[Data below]
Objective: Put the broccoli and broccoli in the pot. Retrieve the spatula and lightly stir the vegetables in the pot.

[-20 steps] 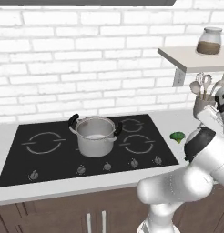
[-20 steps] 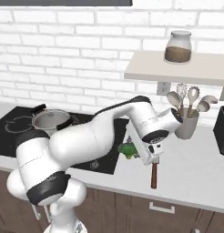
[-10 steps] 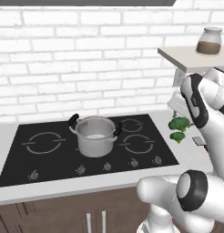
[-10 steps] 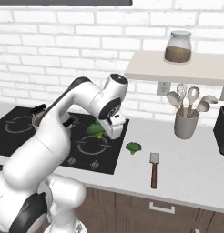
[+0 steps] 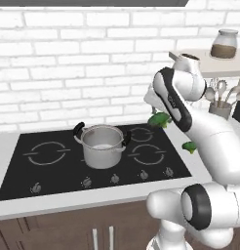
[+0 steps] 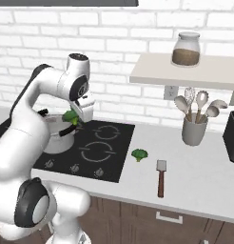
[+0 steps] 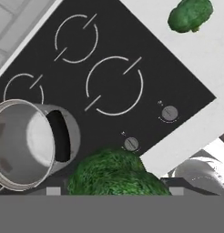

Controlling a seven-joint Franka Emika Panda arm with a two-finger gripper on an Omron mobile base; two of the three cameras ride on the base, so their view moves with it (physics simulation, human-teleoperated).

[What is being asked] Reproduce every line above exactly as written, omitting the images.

[Solution to the exercise]
Objective: Put the broccoli and broccoli in the pot. Retrieve the spatula and lightly stir the vegetables in the pot.

[-20 steps] 
[-20 steps] 
[-10 steps] 
[-10 steps] 
[+0 steps] 
[+0 steps] 
[+0 steps] 

Controlling a seven-joint Franka Emika Panda arm with a two-finger gripper on an Omron mobile base; two of the three cameras ride on the base, so their view moves with it (physics simulation, human-teleoperated).

This answer is now finished.